May 19, 2005

Strong I Am With The Force. . .Okay, I Just Stink

What follows is the dialogue that just transpired whilst I sat upon an IBM toilet next to the stall of another IBMer conducting a #2. Keep in mind here that I'm very uncomfortable when it comes to using office toilets for back door deliveries, and I only use them when it's kind of an emergency.

ME: *shuffling feet, reading eWeek*

GUY IN NEXT STALL: *shuffling feet*

TIME PASSES: *More of same*

*someone comes in to use the urinals*

URINAL USER: Wow, you guys, don't sit in there too much longer. It really smells in here.

ME: *Feeling uncomfortable* Well, we do our part.

URINAL USER: I can't place all the blame on you. A couple other guys stunk it up in here awhile ago.

GUY IN NEXT STALL: *muffled cough*

ME: *shuffling feet*

URINAL USER: Man, it's ripe in here!

ME: *I start to laugh and try to hold it in, resulting in a staccato flatulence, like a machine gun, which issues forth for about three seconds*

URINAL USER: You win! You win! *washes hands and exits*

I sat on that toilet until everyone, and I mean EVERYONE, was gone.
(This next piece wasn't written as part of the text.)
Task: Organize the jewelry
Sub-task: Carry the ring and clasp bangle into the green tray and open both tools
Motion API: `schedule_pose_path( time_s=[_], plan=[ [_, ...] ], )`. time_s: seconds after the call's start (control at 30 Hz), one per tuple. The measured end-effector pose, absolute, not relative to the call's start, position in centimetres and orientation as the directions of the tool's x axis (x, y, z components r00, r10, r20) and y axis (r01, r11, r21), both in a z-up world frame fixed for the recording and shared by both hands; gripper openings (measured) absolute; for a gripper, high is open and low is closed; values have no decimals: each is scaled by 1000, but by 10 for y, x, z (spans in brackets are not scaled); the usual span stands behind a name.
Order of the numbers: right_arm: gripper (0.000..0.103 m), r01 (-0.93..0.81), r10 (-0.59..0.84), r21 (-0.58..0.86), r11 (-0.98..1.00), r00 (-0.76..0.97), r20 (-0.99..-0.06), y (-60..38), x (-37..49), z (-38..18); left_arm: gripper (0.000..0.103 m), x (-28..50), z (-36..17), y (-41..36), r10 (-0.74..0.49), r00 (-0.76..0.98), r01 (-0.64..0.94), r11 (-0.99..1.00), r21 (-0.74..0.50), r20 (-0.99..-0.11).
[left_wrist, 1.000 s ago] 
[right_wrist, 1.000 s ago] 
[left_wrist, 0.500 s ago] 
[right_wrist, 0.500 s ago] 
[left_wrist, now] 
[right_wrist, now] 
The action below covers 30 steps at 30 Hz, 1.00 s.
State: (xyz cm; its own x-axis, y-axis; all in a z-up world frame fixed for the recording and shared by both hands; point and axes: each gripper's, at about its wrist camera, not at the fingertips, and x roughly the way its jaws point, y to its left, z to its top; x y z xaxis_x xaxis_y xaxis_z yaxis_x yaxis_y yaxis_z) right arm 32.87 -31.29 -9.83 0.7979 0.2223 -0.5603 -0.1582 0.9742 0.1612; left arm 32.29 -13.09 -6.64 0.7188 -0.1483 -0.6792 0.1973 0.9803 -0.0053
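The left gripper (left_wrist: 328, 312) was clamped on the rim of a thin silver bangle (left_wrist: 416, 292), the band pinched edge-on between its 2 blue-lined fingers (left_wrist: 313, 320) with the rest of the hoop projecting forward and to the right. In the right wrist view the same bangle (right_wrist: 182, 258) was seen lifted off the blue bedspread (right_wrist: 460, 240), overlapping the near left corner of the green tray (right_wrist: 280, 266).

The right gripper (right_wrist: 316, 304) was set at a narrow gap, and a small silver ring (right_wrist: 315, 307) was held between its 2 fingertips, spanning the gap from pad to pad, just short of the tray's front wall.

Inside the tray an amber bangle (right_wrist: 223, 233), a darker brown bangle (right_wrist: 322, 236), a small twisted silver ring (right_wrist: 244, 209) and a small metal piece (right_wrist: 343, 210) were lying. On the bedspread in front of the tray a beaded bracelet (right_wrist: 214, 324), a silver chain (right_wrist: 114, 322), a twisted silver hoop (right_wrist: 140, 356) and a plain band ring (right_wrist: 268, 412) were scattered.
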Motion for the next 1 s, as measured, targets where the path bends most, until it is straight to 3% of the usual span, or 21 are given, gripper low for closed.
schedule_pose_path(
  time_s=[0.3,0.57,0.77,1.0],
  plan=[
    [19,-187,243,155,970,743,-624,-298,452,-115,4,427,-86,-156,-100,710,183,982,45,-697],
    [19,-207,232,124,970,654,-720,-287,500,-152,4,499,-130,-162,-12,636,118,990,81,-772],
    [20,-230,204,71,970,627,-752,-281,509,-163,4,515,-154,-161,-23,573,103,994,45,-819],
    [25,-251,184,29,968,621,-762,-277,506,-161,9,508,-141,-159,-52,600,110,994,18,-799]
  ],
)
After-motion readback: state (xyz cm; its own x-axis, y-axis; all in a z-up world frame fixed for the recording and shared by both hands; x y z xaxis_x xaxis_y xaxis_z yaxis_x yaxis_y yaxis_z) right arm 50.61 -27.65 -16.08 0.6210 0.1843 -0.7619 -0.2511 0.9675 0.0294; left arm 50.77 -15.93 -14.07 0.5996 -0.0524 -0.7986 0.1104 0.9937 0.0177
Posted by Ryan at May 19, 2005 02:48 PM

Holy Crap, that was funny.

Posted by: Machelle at May 19, 2005 03:00 PM

LOL!!! You get the golden throne award for that one.

Posted by: Rachel Ann at May 19, 2005 03:33 PM

You're sure you're a guy, right? Because this prissy attitude about farting on toilets is really not aligned with that assertion.
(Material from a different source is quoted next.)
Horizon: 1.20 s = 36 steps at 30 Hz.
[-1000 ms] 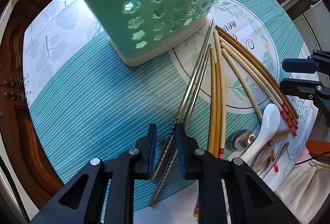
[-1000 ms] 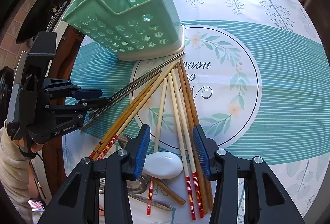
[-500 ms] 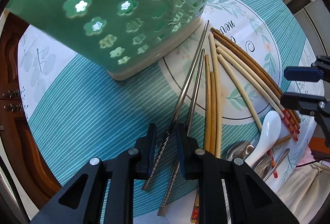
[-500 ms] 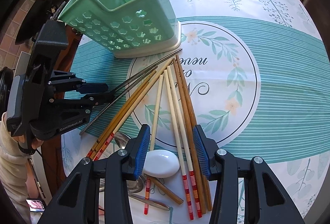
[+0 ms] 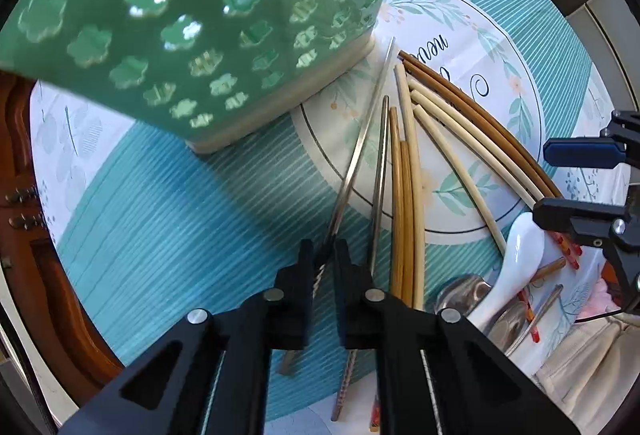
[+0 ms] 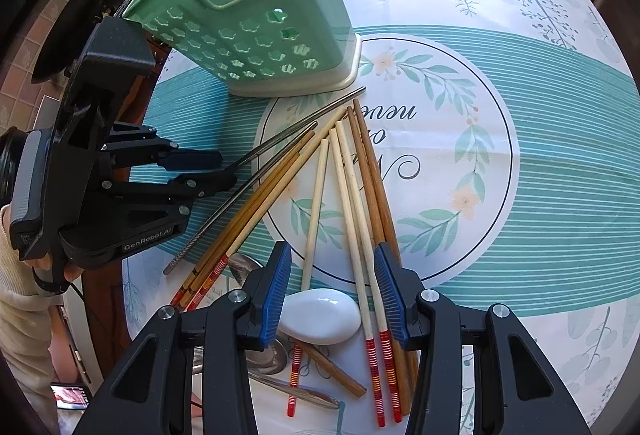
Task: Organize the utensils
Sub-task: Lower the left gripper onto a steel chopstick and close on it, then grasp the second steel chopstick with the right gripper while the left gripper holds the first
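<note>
A green perforated utensil holder (image 5: 200, 35) (image 6: 248, 35) stands on the tablecloth. My left gripper (image 5: 323, 263) (image 6: 224, 169) points down, and its jaws are closing on one metal chopstick (image 5: 356, 155), pressing its twisted end. The second metal chopstick (image 5: 380, 175) lies just right of the jaws. Beside it fan out several bamboo chopsticks (image 5: 404, 195) (image 6: 352, 215). My right gripper (image 6: 332, 291) (image 5: 576, 183) hangs open above a white ceramic spoon (image 6: 320, 317) (image 5: 516, 259), holding nothing.
Metal spoons (image 6: 264, 355) and red-banded chopstick ends (image 6: 380, 363) lie at the near table edge. A round table with a teal striped cloth (image 6: 540, 155) carries everything. A person's sleeve (image 6: 20, 315) and dark wooden furniture (image 5: 24, 195) are at the left.
My left gripper has slid along the metal chopsticks toward the green holder. Its jaws have narrowed onto one chopstick, leaving the other outside. The right gripper has stayed put.
</note>
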Each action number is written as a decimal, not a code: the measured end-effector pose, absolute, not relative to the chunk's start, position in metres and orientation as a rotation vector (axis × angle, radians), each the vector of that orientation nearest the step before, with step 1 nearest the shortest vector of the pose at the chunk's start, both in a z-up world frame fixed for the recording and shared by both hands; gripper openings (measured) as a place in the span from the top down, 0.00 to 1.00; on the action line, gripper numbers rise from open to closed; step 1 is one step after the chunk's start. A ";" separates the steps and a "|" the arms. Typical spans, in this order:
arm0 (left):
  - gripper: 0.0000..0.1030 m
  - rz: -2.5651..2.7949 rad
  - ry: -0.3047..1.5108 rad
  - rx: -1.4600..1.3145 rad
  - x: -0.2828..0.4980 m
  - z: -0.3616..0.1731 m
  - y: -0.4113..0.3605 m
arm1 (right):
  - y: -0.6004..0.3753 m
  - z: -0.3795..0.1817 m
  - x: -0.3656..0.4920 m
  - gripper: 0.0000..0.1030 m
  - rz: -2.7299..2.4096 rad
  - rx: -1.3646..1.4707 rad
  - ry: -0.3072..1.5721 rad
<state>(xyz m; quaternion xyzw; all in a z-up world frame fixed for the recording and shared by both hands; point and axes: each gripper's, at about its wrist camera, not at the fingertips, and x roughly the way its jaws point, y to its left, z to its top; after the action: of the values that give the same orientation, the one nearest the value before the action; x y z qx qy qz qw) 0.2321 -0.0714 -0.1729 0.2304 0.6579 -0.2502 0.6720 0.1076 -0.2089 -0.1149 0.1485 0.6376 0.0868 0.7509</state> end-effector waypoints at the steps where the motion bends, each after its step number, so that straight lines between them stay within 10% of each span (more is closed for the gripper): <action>1: 0.94 -0.560 1.479 0.515 0.225 -0.177 -0.067 | -0.206 -0.114 0.108 0.57 0.194 0.329 1.394; 36: 0.96 -0.291 1.545 0.153 0.143 -0.188 0.108 | -0.073 -0.161 0.172 0.81 -0.118 0.517 1.563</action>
<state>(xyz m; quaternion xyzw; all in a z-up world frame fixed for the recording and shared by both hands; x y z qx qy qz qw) 0.1428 0.1082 -0.1879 0.0686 0.6948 -0.1308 0.7039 0.1716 -0.0730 -0.1606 0.2301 0.6957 -0.0526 0.6785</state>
Posted by: Doug at May 19, 2005 11:41 PM


Posted by: desult at May 20, 2005 02:35 AM

Doug, it wasn't so much the farting as it was the hurried "You win! You win!" as the guy left the bathroom that had me embarrassed.
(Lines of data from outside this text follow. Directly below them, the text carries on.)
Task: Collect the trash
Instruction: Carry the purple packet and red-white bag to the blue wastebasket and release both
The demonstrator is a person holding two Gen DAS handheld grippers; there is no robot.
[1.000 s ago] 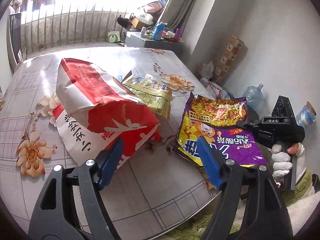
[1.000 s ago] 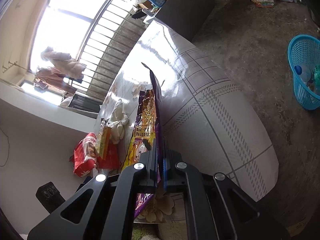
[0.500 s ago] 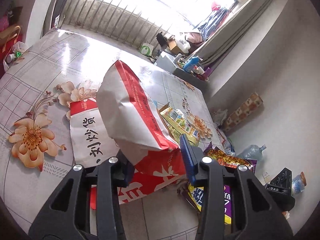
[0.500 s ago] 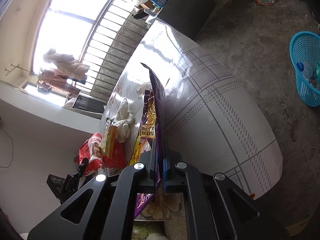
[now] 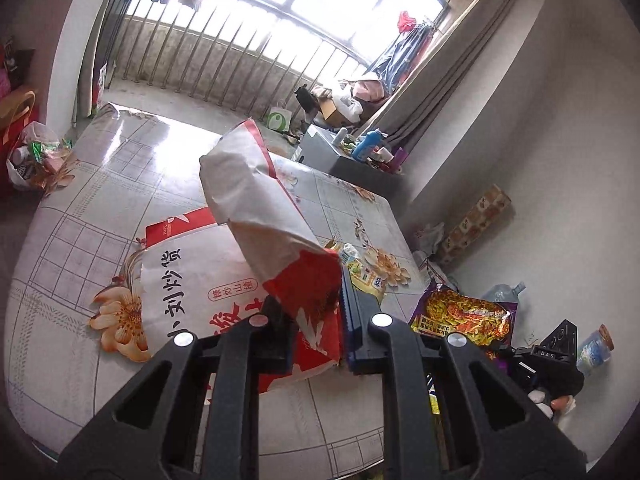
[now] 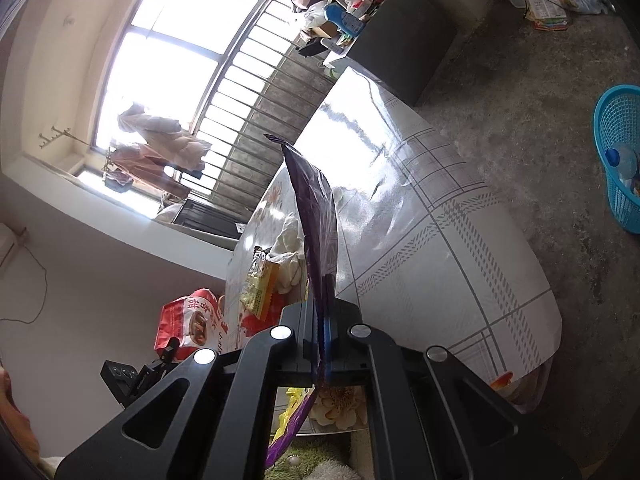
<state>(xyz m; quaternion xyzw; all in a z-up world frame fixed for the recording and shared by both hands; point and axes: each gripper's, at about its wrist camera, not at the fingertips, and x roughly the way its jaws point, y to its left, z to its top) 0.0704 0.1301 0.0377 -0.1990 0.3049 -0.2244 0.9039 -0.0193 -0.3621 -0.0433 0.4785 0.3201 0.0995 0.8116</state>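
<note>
My left gripper was clamped on the red-and-white paper snack bag, whose crumpled upper half stood up ahead of the fingers while its printed lower half lay flat on the worktop. My right gripper pinched the purple noodle packet edge-on, so I could not read its face. Left of it, the yellow wrapper was half hidden.
</note>
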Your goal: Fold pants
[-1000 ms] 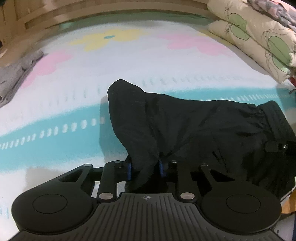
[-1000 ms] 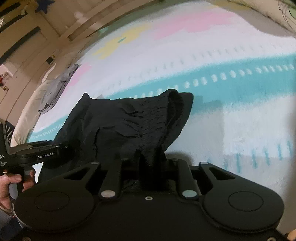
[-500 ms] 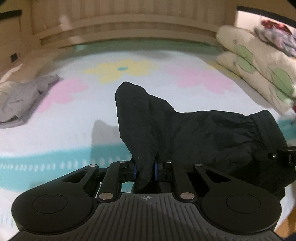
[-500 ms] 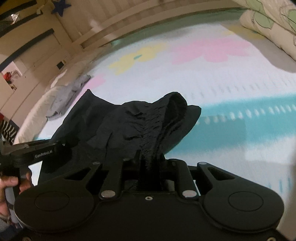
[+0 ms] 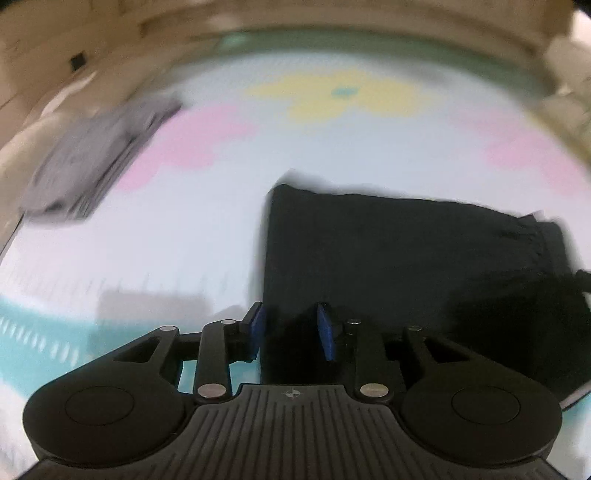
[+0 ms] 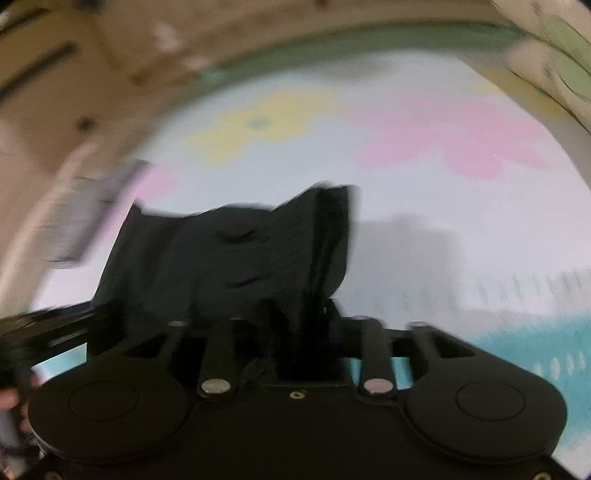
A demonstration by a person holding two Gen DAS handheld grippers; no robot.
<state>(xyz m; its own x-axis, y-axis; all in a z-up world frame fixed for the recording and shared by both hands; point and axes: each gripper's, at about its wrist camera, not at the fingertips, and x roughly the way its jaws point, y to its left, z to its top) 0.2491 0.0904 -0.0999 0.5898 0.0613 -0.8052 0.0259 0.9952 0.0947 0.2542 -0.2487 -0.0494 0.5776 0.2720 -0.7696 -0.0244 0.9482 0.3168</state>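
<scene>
The black pants (image 5: 388, 258) lie folded and flat on the flowered bedsheet (image 5: 184, 240) in the blurred left wrist view. Their left edge runs between the blue pads (image 5: 256, 328) of my left gripper (image 5: 291, 332), whose jaws are opening and stand clear of the cloth. In the right wrist view the gathered waistband (image 6: 317, 236) of the pants (image 6: 221, 258) rises as a bunch into my right gripper (image 6: 299, 325). Its jaws are opening too, and the cloth still sits between them and hides the pads.
A grey garment (image 5: 85, 162) lies at the bed's far left edge. Floral pillows (image 6: 554, 48) are stacked at the far right. A wooden bed frame (image 5: 332, 22) curves along the back. The other gripper (image 6: 44, 328) and a hand (image 6: 11, 398) show at the left.
Both grippers swept across the bed. The raised fold of the pants came down flat. The jaws of both grippers spread wider, and the left pads let go of the cloth.
</scene>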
Posted by: Ryan at May 20, 2005 09:12 AM


Posted by: Mike Wills at May 20, 2005 11:20 AM

Men's rooms are all about business. DO NOT TALK TO A MAN WHEN HE'S ON THE THUNDERBUCKET. Idle chitchat while on the shitter is frowned upon.

Posted by: Keith at May 20, 2005 11:34 AM

People that try to make conversation in public bathrooms should be forced to eat the urinal cake. Its just wrong.

And if someone enters and there's a stall occupied, the polite thing to do is leave them be. Damn, I thought you Mini-sodans were all about the manners?

Posted by: Johnny Huh? at May 20, 2005 01:04 PM

Hey, guys, I was just as taken aback by some guy chatting it up in the bathroom as you are. Toilet time is quiet, no conversation time. I totally agree. This guy just didn't apparently know those unwritten rules.

Posted by: Ryan at May 20, 2005 01:20 PM

"back door deliveries"?

Unfortunate word choice there, Ryan. Connotations of "Deliveries in rear" and that sort. Heh.